A verbatim repeat of the records beneath this line is needed.
------ Record set ------
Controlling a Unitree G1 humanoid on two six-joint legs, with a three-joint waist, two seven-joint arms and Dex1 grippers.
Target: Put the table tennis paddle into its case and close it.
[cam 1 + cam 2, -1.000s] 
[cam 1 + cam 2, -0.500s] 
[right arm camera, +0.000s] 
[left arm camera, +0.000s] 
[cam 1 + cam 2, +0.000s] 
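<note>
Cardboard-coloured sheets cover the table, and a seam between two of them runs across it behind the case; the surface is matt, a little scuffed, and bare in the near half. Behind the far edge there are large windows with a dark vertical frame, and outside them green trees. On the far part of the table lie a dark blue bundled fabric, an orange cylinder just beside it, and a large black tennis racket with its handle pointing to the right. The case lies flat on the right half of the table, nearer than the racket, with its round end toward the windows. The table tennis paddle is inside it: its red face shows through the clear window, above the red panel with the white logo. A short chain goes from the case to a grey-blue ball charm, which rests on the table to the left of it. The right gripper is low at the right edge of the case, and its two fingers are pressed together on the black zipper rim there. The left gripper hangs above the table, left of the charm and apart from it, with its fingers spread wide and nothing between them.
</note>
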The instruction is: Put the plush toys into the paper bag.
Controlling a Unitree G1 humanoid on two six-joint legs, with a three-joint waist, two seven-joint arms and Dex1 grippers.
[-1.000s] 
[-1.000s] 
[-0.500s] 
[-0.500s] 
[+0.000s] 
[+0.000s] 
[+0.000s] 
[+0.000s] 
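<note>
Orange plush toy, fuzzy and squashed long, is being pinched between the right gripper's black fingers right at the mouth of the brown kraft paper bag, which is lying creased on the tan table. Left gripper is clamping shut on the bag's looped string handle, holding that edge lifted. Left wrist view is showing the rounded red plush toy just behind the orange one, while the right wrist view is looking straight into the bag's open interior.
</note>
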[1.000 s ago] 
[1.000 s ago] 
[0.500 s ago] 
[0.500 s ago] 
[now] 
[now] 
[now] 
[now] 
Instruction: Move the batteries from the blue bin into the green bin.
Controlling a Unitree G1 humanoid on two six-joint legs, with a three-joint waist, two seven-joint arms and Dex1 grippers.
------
Answer space
Controlling a Unitree G1 humanoid on two six-joint legs, with a three-joint waist, two seven-joint arms and Dex1 grippers.
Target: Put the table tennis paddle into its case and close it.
[cam 1 + cam 2, -1.000s] 
[cam 1 + cam 2, -0.500s] 
[right arm camera, +0.000s] 
[left arm camera, +0.000s] 
[cam 1 + cam 2, +0.000s] 
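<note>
Cardboard-coloured sheets cover the table, and a seam between two of them runs across it behind the case; the surface is matt, a little scuffed, and bare in the near half. Behind the far edge there are large windows with a dark vertical frame, and outside them green trees. On the far part of the table lie a dark blue bundled fabric, an orange cylinder just beside it, and a large black tennis racket with its handle pointing to the right. The case lies flat on the right half of the table, nearer than the racket, with its round end toward the windows. The table tennis paddle is inside it: its red face shows through the clear window, above the red panel with the white logo. A short chain goes from the case to a grey-blue ball charm, which rests on the table to the left of it. The right gripper is low at the right edge of the case, and its two fingers are pressed together on the black zipper rim there. The left gripper hangs above the table, left of the charm and apart from it, with its fingers spread wide and nothing between them.
</note>
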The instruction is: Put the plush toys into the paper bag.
Controlling a Unitree G1 humanoid on two six-joint legs, with a three-joint waist, two seven-joint arms and Dex1 grippers.
[-1.000s] 
[-1.000s] 
[-0.500s] 
[-0.500s] 
[+0.000s] 
[+0.000s] 
[+0.000s] 
[+0.000s] 
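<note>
Orange plush toy, fuzzy and squashed long, is being pinched between the right gripper's black fingers right at the mouth of the brown kraft paper bag, which is lying creased on the tan table. Left gripper is clamping shut on the bag's looped string handle, holding that edge lifted. Left wrist view is showing the rounded red plush toy just behind the orange one, while the right wrist view is looking straight into the bag's open interior.
</note>
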[1.000 s ago] 
[1.000 s ago] 
[0.500 s ago] 
[0.500 s ago] 
[now] 
[now] 
[now] 
[now] 
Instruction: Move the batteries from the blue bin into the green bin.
Controlling a Unitree G1 humanoid on two six-joint legs, with a three-joint waist, two seven-joint arms and Dex1 grippers.

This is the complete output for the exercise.